# Does the T4i Overheat?



## KMD (Jul 25, 2012)

I love my T2i but it overheats. Does the T4i perform shooting video for extended periods?


----------



## Mt Spokane Photography (Jul 26, 2012)

If you are out in very hot weather, count on it overheating. The heat disappation has been improved, and its better than many competiting models.


----------



## Videoshooter (Jul 26, 2012)

My 60D has never experienced overheating, even shooting in direct sunlight in 35 degree celcius weather. 

The 60D is only a few dollars more than the T4i at the moment so is most likely still within your budget. The T3i also has much less overheating issues than the T2i, though I cannot personally vouch for it, only going off what I've been told or read. 

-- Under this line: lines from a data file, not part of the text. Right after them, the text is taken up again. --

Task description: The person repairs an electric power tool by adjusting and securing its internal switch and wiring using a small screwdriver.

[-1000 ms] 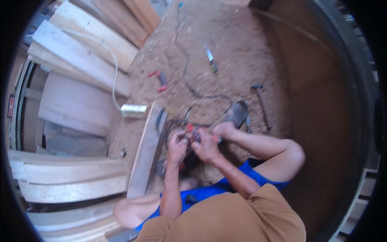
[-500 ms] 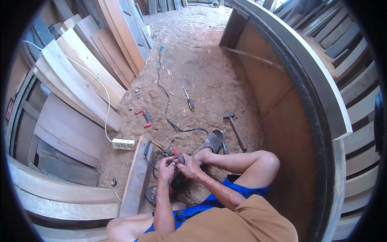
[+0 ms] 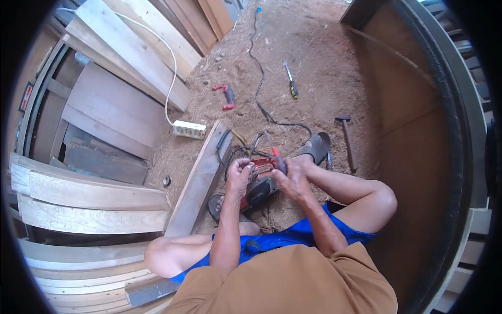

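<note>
My right hand (image 3: 294,179) is wrapped around the dark-and-red handle of a screwdriver (image 3: 280,163), whose thin shaft points up and away from me. To its left, my left hand (image 3: 239,175) is closed in a pinch at the edge of an opened power tool; whatever sits between those fingers is too small to make out. The power tool (image 3: 261,192), with a black body and red housing, lies between my feet. Its exposed red part shows between my two hands. Dark cables loop on the ground just beyond my left hand.
A loose red-and-grey handle cover (image 3: 228,97), another screwdriver (image 3: 291,83) and a hammer (image 3: 348,142) lie on the sawdust-covered ground. A white power strip (image 3: 189,129) rests beside a wooden beam (image 3: 201,175). Boards are stacked on the left; a large wooden panel (image 3: 413,157) stands on the right.
The view has tilted down and shifted left, so things appear higher and farther right. My hands have moved apart, and the red opening of the power tool now shows between them.
</note>
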A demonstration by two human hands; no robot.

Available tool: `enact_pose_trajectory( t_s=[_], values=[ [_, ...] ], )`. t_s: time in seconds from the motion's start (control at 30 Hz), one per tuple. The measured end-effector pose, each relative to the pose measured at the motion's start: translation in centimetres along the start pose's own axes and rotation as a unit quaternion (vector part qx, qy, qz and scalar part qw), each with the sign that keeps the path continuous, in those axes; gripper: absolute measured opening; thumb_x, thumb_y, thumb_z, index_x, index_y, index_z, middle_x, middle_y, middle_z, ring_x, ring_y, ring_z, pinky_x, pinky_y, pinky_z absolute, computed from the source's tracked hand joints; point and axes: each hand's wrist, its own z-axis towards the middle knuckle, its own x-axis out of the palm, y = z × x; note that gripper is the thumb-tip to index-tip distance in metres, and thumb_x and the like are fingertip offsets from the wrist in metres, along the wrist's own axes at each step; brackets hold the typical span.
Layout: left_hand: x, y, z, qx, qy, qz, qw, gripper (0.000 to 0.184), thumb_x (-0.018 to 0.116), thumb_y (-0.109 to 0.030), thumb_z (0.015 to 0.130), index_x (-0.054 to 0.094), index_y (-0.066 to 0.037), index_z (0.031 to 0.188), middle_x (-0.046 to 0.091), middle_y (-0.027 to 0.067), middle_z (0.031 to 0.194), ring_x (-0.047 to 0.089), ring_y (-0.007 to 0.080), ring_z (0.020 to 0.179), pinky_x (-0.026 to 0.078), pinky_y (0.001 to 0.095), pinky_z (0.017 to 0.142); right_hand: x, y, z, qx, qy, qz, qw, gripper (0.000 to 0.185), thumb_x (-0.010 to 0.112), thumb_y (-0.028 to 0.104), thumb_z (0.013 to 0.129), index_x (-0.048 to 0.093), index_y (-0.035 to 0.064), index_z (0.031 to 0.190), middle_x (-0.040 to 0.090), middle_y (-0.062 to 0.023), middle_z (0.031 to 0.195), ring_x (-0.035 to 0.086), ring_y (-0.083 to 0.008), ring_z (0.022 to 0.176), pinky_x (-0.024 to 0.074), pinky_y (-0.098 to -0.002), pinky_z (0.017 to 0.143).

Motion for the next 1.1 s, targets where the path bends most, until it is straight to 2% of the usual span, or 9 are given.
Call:
enact_pose_trajectory(
  t_s=[0.3, 0.4, 0.6, 0.7, 0.77, 0.83, 0.87, 0.93, 1.1],
  values=[
    [0.9, -0.8, 0.1, 0.027, 0.008, -0.067, 0.997, 0.026, 0.064, -0.002, 0.099, 0.057, 0.000, 0.124, 0.070, 0.0110, 0.113, 0.070, 0.0142, 0.097, 0.063, 0.0305, 0.084, -0.7, -2.4, 2.5, 0.033, 0.003, -0.036, 0.999, 0.035, 0.066, 0.025, 0.091, 0.061, -0.0031, 0.111, 0.069, -0.0228, 0.095, 0.069, -0.0369, 0.091, 0.0529, -0.0468, 0.084],
    [0.8, -0.8, 0.2, 0.020, 0.007, -0.069, 0.997, 0.027, 0.065, -0.002, 0.098, 0.057, 0.001, 0.124, 0.070, 0.0110, 0.113, 0.070, 0.0141, 0.097, 0.062, 0.0295, 0.086, 1.3, -3.5, 3.4, -0.016, -0.017, 0.089, 0.996, 0.027, 0.066, 0.017, 0.091, 0.060, -0.0035, 0.108, 0.070, -0.0137, 0.097, 0.066, -0.0240, 0.087, 0.0533, -0.0391, 0.082],
    [0.8, -1.0, 0.3, 0.025, 0.009, -0.071, 0.997, 0.025, 0.065, -0.001, 0.099, 0.058, 0.001, 0.123, 0.071, 0.0119, 0.113, 0.070, 0.0143, 0.096, 0.061, 0.0292, 0.084, 3.0, -2.8, 4.7, -0.054, 0.016, 0.094, 0.994, 0.027, 0.061, 0.007, 0.090, 0.058, -0.0036, 0.114, 0.073, -0.0157, 0.108, 0.072, -0.0246, 0.098, 0.0569, -0.0384, 0.089],
    [0.3, -0.4, 0.2, 0.023, -0.001, -0.019, 1.000, 0.025, 0.063, 0.000, 0.099, 0.057, 0.000, 0.123, 0.071, 0.0123, 0.111, 0.071, 0.0157, 0.097, 0.062, 0.0305, 0.082, 4.0, 0.0, 4.1, 0.015, 0.022, 0.266, 0.964, 0.019, 0.061, -0.004, 0.087, 0.058, -0.0047, 0.106, 0.070, -0.0149, 0.093, 0.073, -0.0233, 0.094, 0.0642, -0.0394, 0.073],
    [0.8, -1.4, 0.5, 0.026, -0.011, 0.002, 1.000, 0.024, 0.062, 0.000, 0.099, 0.058, -0.001, 0.122, 0.071, 0.0117, 0.108, 0.072, 0.0155, 0.093, 0.063, 0.0303, 0.076, 4.1, 0.4, 4.2, -0.024, 0.032, 0.162, 0.986, 0.019, 0.063, -0.008, 0.087, 0.058, -0.0050, 0.105, 0.068, -0.0137, 0.087, 0.073, -0.0190, 0.089, 0.0650, -0.0370, 0.062],
    [1.2, -0.7, 0.6, 0.031, -0.009, 0.003, 0.999, 0.020, 0.063, -0.002, 0.100, 0.059, -0.002, 0.120, 0.071, 0.0103, 0.105, 0.072, 0.0141, 0.086, 0.063, 0.0289, 0.066, 5.9, -2.0, 4.7, -0.084, -0.009, 0.029, 0.996, 0.021, 0.068, -0.001, 0.084, 0.060, -0.0002, 0.103, 0.070, -0.0203, 0.091, 0.075, -0.0338, 0.082, 0.0611, -0.0453, 0.072],
    [0.8, 0.3, 1.2, 0.036, -0.003, 0.012, 0.999, 0.019, 0.063, -0.003, 0.101, 0.060, -0.003, 0.119, 0.072, 0.0097, 0.103, 0.071, 0.0136, 0.082, 0.063, 0.0284, 0.061, 5.8, -1.4, 4.6, -0.003, 0.034, 0.058, 0.998, 0.025, 0.070, 0.004, 0.082, 0.060, 0.0023, 0.105, 0.070, -0.0227, 0.094, 0.073, -0.0423, 0.090, 0.0569, -0.0505, 0.078],
    [1.3, 0.2, 1.1, 0.029, -0.034, 0.027, 0.999, 0.016, 0.063, 0.000, 0.100, 0.061, 0.001, 0.115, 0.073, 0.0115, 0.102, 0.072, 0.0166, 0.089, 0.063, 0.0304, 0.074, 5.5, -0.7, 4.9, -0.028, 0.034, -0.049, 0.998, 0.033, 0.071, 0.015, 0.084, 0.058, 0.0035, 0.112, 0.071, -0.0243, 0.096, 0.071, -0.0458, 0.095, 0.0541, -0.0554, 0.080],
    [1.9, -1.0, -0.5, -0.005, -0.009, -0.005, 1.000, 0.017, 0.070, -0.008, 0.100, 0.062, -0.001, 0.113, 0.072, 0.0066, 0.094, 0.069, 0.0111, 0.077, 0.060, 0.0269, 0.068, 5.0, -0.4, 4.3, -0.053, 0.025, -0.032, 0.998, 0.034, 0.070, 0.015, 0.083, 0.056, 0.0020, 0.111, 0.071, -0.0278, 0.093, 0.069, -0.0496, 0.092, 0.0513, -0.0594, 0.081]
  ],
)
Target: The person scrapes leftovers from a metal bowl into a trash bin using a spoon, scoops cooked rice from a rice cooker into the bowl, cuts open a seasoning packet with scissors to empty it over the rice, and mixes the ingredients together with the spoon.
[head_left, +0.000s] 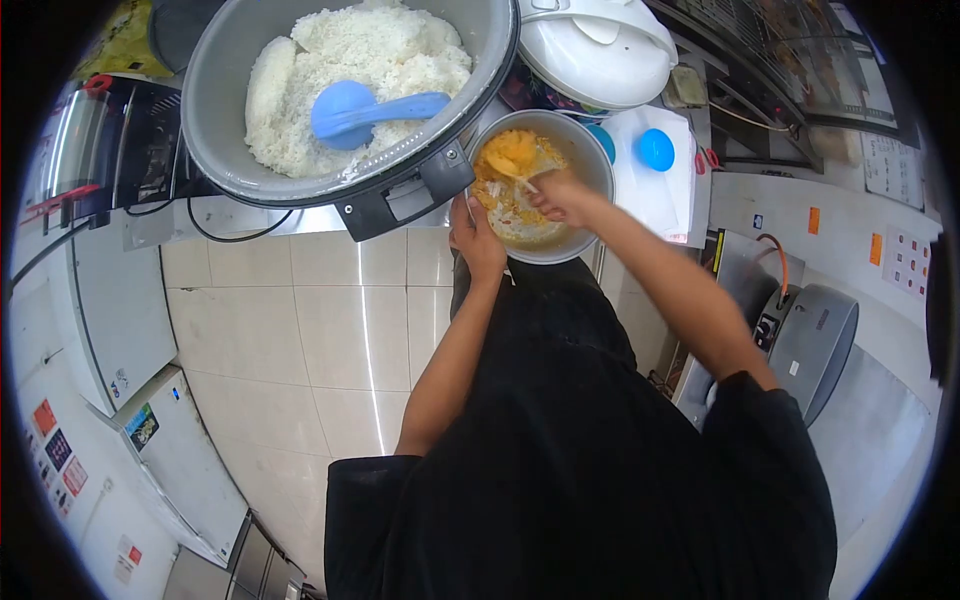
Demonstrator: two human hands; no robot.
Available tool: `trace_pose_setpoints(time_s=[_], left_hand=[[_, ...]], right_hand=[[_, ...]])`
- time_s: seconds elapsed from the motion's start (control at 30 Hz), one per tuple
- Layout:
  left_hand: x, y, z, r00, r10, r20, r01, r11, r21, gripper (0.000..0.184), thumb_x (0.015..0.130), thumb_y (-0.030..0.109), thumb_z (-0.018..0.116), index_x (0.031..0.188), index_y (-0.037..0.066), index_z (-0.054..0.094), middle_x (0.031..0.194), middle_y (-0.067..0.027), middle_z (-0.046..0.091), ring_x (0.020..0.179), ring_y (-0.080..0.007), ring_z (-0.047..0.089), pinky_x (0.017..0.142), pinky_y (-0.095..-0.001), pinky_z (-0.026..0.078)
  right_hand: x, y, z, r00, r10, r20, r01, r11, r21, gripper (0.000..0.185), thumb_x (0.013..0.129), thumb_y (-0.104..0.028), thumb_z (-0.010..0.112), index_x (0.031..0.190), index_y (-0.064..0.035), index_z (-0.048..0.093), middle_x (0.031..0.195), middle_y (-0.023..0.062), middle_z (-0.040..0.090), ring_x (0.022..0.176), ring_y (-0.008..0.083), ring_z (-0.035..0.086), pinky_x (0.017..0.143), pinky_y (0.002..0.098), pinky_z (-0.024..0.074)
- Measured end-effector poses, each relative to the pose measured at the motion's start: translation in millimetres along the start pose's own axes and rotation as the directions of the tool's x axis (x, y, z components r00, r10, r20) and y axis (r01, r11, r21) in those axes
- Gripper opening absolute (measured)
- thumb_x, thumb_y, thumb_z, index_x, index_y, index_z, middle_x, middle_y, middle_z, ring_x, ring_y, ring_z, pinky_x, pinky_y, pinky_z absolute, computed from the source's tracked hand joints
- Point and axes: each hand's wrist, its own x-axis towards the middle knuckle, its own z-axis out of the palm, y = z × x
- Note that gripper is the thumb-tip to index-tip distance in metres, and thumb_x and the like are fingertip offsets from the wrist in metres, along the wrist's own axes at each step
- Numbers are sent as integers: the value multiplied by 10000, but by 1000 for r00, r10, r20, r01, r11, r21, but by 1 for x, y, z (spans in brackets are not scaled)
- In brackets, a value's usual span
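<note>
My right hand [566, 198] is closed round the handle of a spoon [528, 184], whose head is covered by yellow-orange food [510, 153]. It works inside a round metal bowl [596, 172] with yellowish bits and liquid spread over its bottom. At the bowl's near left side, my left hand [480, 242] grips the rim. Just left of the bowl stands a large grey pot [222, 130] full of white rice [385, 50]. A blue rice scoop [350, 112] lies on the rice.
Behind the bowl is a white lid [600, 55]. A blue round cup or lid [655, 150] rests on white paper [650, 205], near red-handled scissors [707, 160]. A grey appliance [815, 345] stands at right. White cabinets [120, 290] line the left, beyond the tiled floor [300, 330].
</note>
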Motion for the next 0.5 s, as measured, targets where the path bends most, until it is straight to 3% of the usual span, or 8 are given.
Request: trace_pose_setpoints(time_s=[0.07, 0.1, 0.2, 0.23, 0.37, 0.4, 0.47, 0.5], left_hand=[[2, -2, 1, 1000, 14, -13, -14, 1000, -1, 410, 1044, 334, 396, 1150, -22, 570, 1017, -136, 640, 938, -197, 582, 861, -330, 449], [4, -3, 1, 1000, 25, -19, -25, 1000, -4, 408, 1045, 332, 395, 1143, -22, 571, 1008, -135, 641, 929, -198, 583, 857, -330, 450], [4, -2, 3, 999, 51, -18, -52, 998, -19, 405, 1045, 328, 394, 1133, -24, 573, 997, -134, 642, 917, -205, 584, 856, -332, 451], [4, -1, 3, 998, 50, -24, -50, 999, -13, 408, 1045, 331, 393, 1132, -25, 573, 1001, -134, 641, 923, -206, 584, 860, -332, 449], [3, -7, -4, 986, -118, 114, 120, 993, -10, 491, 1038, 363, 374, 1361, 8, 479, 1364, -162, 510, 1296, -299, 435, 1087, -436, 180], [7, -5, 0, 991, -83, 104, 85, 996, -21, 491, 1038, 363, 374, 1360, 8, 480, 1361, -164, 512, 1293, -299, 439, 1087, -436, 188], [5, -4, -2, 994, -48, 100, 51, 998, -25, 490, 1039, 363, 372, 1357, 8, 482, 1353, -169, 518, 1286, -299, 447, 1084, -434, 208], [4, -3, -3, 994, -41, 100, 44, 999, -32, 490, 1039, 364, 371, 1356, 7, 484, 1348, -171, 521, 1282, -299, 452, 1082, -432, 219]], right_hand=[[33, 16, 31, 993, -91, -77, 67, 959, -276, 190, 929, -147, 466, 951, 4, 580, 601, 23, 475, 416, 106, 353, 361, 268, 261], [16, 5, 43, 997, -74, -23, 40, 744, -667, 156, 920, -138, 496, 942, -8, 578, 589, 30, 470, 414, 101, 340, 360, 264, 270], [-20, -7, 11, 996, 20, -90, -43, 964, -262, 126, 875, -137, 573, 836, -21, 601, 566, 44, 484, 413, 116, 374, 366, 284, 288], [-1, -7, -6, 988, -18, -154, -23, 966, -258, 161, 883, -174, 581, 859, -22, 626, 579, 48, 524, 411, 122, 392, 364, 296, 291], [48, 0, 16, 993, -76, -92, 2, 782, -624, 220, 931, -209, 492, 971, -36, 622, 624, 37, 549, 407, 113, 379, 365, 274, 290], [36, -11, 26, 999, -45, -26, 14, 714, -700, 197, 924, -189, 497, 977, -43, 619, 640, 33, 547, 416, 107, 364, 376, 265, 282], [-19, -13, 24, 988, -30, -148, -1, 979, -206, 135, 887, -159, 550, 914, -50, 626, 647, 30, 545, 433, 105, 368, 389, 262, 270], [-11, -12, -3, 993, 51, -108, -51, 999, 6, 84, 849, -113, 594, 896, -49, 620, 686, 39, 561, 449, 106, 370, 396, 256, 266]])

I would suggest you get either the 60D or T3i over the T4i; it does not add any really useful features for video - the continuous AF is pretty useless, and even the touch focus feature is not acceptable for use while recording.


----------



## Drizzt321 (Jul 26, 2012)

If you're worried and it's in direct sunlight, it's easy enough to put an umbrella, or some kind of other sun shade. Probably a good idea anyway, as the heat might cause additional sensor noise and not be good for the battery.


----------



## Mt Spokane Photography (Jul 26, 2012)

The T4i AF is not super fast, but it is far better than nothing. It also works with the new STM lenses for faster and quiter AF as compared to a normal EF or EF-s lens.


----------